This work proposes a semantic navigation approach for autonomous robots operating in unknown environments, addressing the common oversight of semantic cues such as signs and room numbers that can significantly improve navigation efficiency. The method integrates local perception, frontier-based exploration, and a large language model (LLM) to dynamically interpret environmental text, infer symbolic patterns (e.g., room numbering conventions), and construct a confidence grid that guides exploration in real time. Notably, this is the first framework to employ an LLM for on-the-fly parsing of environmental text to drive forward-looking goal inference. Evaluated on realistic floorplans, the approach achieves a weighted path success rate over 25% higher than baseline methods, approaching the performance of optimal paths.

Autonomous navigation in unfamiliar environments often relies on geometric mapping and planning strategies that overlook rich semantic cues such as signs, room numbers, and textual labels. We propose a novel semantic navigation framework that leverages large language models (LLMs) to infer patterns from partial observations and predict regions where the goal is most likely located.
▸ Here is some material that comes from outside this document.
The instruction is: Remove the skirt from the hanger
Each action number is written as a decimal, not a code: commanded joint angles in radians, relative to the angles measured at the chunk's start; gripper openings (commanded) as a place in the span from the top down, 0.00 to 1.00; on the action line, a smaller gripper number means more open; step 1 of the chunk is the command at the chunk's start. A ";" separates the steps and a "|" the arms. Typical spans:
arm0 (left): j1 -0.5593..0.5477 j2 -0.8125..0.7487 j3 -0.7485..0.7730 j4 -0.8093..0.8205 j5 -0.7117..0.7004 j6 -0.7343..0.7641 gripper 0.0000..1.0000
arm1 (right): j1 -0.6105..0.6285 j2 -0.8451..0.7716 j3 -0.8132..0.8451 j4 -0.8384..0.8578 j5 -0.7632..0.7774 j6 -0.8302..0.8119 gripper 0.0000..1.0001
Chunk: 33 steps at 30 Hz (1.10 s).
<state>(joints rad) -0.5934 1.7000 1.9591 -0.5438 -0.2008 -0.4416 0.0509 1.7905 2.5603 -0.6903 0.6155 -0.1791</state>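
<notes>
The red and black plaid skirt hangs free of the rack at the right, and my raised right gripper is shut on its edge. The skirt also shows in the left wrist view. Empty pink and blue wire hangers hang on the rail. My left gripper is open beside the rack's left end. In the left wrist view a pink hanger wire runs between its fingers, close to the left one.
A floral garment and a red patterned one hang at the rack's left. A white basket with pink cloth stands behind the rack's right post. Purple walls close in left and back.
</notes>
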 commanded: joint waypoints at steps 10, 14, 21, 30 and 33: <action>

Our method combines local perceptual inputs with frontier-based exploration and periodic LLM queries, which extract symbolic patterns (e.g., room numbering schemes and building layout structures) and update a confidence grid used to guide exploration. This enables robots to move efficiently toward goal locations labeled with textual identifiers (e.g.,"room 8") even before direct observation. We demonstrate that this approach enables more efficient navigation in sparse, partially observable grid environments by exploiting symbolic patterns. Experiments across environments modeled after real floor plans show that our approach consistently achieves near-optimal paths and outperforms baselines by over 25% in Success weighted by Path Length.